#### [Exercise objective]
The answer must be a single number: how many lines in the records below contain the word "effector".

#### [Records provided]
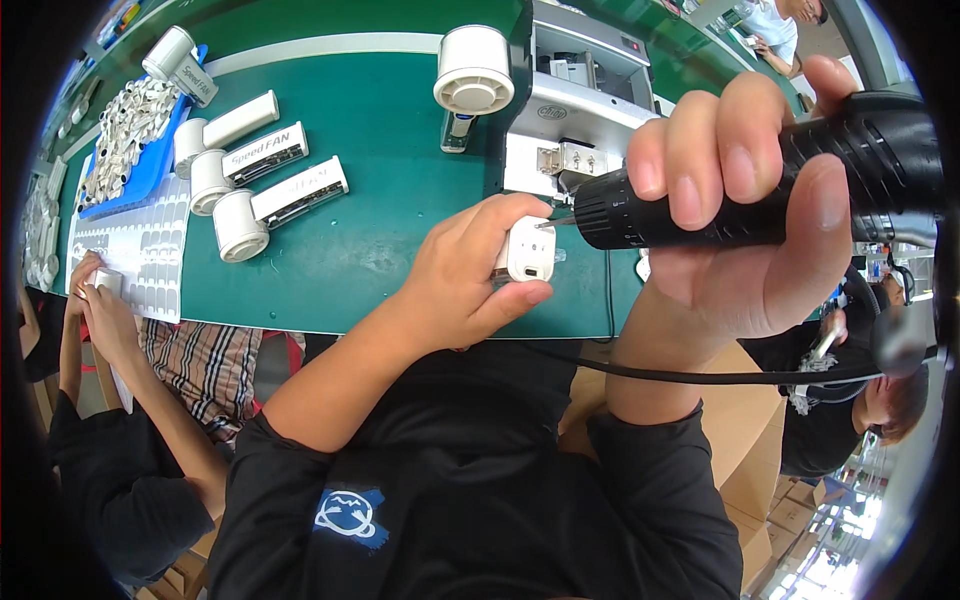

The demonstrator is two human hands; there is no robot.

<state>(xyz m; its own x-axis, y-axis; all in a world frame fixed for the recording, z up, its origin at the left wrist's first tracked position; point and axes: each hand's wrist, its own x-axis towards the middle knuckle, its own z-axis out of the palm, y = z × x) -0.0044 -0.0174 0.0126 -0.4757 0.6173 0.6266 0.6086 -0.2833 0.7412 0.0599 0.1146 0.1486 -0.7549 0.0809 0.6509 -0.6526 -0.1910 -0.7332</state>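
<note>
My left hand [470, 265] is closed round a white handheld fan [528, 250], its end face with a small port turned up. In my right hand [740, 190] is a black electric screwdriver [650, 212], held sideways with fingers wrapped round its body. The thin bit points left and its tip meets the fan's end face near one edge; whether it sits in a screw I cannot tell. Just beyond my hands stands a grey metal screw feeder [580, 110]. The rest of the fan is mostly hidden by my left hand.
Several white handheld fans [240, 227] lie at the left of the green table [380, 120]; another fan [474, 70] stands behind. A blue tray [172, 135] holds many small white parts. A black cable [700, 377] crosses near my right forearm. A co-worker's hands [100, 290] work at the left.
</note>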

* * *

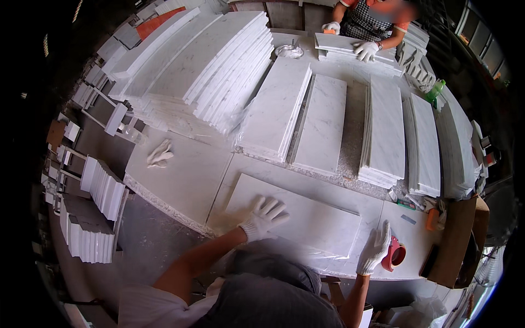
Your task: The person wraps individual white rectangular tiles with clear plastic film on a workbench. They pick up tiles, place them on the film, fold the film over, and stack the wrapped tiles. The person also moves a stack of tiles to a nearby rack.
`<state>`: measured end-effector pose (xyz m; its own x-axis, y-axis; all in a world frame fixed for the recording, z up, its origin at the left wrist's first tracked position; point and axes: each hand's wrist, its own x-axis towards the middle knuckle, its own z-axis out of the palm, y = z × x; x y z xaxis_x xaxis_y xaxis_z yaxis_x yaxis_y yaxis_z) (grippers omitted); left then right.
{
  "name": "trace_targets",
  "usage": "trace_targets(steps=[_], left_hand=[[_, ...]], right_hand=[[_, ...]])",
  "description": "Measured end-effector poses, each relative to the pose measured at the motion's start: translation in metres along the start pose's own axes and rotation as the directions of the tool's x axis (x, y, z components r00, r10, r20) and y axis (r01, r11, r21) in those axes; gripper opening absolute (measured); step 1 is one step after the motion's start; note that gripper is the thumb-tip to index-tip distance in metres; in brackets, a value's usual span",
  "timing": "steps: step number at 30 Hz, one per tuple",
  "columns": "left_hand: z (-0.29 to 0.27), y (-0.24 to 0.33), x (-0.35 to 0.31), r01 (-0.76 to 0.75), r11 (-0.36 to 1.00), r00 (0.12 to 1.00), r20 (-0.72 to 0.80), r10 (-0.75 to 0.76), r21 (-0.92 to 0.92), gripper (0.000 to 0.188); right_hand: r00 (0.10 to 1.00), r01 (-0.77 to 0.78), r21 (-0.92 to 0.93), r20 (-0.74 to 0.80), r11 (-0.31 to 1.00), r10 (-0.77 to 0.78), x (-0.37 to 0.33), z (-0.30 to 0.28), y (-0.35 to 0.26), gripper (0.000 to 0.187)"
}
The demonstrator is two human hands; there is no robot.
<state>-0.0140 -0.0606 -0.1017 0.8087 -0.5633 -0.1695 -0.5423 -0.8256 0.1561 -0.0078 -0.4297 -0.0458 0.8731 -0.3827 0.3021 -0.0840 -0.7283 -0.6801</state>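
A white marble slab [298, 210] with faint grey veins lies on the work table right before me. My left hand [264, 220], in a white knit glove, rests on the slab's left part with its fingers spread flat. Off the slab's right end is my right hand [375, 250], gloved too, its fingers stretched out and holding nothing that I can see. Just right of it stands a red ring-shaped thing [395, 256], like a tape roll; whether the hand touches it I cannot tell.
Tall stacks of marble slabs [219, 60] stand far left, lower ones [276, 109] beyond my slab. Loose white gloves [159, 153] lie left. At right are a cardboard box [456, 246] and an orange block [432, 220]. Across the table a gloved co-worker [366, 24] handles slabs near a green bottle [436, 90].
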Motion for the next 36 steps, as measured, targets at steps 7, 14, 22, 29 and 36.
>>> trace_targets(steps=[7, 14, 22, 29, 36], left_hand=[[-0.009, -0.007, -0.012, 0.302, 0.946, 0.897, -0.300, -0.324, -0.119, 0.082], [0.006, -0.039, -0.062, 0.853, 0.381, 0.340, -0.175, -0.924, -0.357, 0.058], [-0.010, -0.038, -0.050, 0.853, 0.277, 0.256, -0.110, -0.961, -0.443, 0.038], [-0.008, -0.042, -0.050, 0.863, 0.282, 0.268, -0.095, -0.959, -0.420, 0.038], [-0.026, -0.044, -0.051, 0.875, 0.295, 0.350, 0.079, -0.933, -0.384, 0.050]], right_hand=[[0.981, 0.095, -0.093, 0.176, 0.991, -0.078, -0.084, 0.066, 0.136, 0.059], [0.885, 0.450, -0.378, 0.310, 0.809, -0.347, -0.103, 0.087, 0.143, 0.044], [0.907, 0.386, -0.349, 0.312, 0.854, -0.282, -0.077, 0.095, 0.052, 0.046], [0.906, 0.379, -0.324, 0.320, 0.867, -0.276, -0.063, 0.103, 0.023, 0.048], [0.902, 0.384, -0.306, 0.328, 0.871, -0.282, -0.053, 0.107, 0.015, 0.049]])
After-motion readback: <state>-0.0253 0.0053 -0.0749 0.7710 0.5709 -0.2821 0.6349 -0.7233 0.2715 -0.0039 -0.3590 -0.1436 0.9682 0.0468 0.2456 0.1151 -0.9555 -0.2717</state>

#### [Written solution]
2